→ What is expected: Of the records that follow, copy only the lines from the line containing "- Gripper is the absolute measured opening" to the line containing "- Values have", both included, exactly as written.

---+---

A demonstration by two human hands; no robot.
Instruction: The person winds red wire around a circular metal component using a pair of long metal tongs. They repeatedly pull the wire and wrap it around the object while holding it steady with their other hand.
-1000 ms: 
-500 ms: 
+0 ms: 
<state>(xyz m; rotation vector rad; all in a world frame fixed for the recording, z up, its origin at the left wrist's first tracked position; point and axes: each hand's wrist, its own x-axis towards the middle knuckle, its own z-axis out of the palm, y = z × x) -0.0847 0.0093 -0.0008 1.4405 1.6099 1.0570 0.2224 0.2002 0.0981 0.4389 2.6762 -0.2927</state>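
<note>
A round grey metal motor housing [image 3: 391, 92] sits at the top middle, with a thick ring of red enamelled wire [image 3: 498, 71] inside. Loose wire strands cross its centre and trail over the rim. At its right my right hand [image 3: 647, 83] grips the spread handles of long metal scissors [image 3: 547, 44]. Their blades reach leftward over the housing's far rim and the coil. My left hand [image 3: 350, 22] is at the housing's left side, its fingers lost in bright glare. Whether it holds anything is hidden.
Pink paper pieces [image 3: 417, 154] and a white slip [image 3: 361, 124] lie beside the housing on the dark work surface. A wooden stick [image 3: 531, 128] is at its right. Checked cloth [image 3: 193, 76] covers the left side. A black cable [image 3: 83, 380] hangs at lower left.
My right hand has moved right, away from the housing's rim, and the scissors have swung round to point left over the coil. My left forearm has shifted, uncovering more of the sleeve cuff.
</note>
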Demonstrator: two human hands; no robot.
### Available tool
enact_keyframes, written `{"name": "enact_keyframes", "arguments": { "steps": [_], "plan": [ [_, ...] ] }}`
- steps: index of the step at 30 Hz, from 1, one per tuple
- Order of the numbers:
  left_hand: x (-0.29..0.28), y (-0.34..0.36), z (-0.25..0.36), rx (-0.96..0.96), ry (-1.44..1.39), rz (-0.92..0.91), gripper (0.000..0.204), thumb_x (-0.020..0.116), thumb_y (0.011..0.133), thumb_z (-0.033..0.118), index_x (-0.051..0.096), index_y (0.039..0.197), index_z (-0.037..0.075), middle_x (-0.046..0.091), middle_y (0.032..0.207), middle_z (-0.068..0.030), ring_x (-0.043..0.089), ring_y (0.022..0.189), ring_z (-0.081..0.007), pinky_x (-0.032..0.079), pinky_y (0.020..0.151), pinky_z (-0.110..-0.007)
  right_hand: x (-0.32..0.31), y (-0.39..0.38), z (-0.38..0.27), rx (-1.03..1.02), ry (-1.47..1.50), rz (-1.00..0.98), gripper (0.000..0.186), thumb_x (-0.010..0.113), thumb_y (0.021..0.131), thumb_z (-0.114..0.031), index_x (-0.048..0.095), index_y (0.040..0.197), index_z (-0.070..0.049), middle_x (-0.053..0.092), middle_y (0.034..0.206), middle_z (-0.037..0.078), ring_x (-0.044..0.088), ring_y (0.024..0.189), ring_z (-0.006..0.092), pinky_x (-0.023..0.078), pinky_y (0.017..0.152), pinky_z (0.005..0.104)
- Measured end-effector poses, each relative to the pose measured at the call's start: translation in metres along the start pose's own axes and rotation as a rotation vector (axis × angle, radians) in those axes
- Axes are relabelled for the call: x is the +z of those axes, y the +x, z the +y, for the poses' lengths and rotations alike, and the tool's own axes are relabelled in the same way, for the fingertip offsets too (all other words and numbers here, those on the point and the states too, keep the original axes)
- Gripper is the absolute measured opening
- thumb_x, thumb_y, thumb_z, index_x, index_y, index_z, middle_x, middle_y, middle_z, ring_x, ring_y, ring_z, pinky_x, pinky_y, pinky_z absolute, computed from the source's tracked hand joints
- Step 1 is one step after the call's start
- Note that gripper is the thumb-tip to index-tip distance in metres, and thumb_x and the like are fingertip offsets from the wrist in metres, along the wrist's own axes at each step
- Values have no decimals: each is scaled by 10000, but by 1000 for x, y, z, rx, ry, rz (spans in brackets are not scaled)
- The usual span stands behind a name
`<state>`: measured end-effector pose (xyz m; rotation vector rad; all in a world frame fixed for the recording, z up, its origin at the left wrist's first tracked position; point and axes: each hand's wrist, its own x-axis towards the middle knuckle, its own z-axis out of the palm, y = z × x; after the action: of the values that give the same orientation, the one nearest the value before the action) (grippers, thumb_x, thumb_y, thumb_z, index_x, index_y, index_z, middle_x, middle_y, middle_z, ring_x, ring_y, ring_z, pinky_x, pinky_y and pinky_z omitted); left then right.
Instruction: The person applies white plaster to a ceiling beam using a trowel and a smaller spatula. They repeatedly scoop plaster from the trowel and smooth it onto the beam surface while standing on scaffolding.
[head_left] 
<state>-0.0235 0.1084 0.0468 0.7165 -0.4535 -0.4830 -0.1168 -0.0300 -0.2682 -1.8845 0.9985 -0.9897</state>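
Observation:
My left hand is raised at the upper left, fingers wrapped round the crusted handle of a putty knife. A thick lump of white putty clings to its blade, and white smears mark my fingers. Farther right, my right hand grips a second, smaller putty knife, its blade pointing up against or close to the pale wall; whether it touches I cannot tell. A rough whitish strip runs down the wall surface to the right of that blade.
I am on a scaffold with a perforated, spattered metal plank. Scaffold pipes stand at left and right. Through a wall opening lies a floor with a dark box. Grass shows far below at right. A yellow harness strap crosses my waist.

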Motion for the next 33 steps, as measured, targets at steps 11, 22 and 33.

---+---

→ Response to this exercise:
- Gripper is the absolute measured opening
- thumb_x, thumb_y, thumb_z, index_x, index_y, index_z, middle_x, middle_y, middle_z, ring_x, ring_y, ring_z, pinky_x, pinky_y, pinky_z absolute, computed from the source's tracked hand joints
- Step 1 is one step after the call's start
- Note that gripper is the thumb-tip to index-tip distance in metres, and thumb_x and the like are fingertip offsets from the wrist in metres, along the wrist's own axes at each step
- Values have no decimals: each is scaled by 10000, but by 1000 for x, y, z, rx, ry, rz (spans in brackets are not scaled)

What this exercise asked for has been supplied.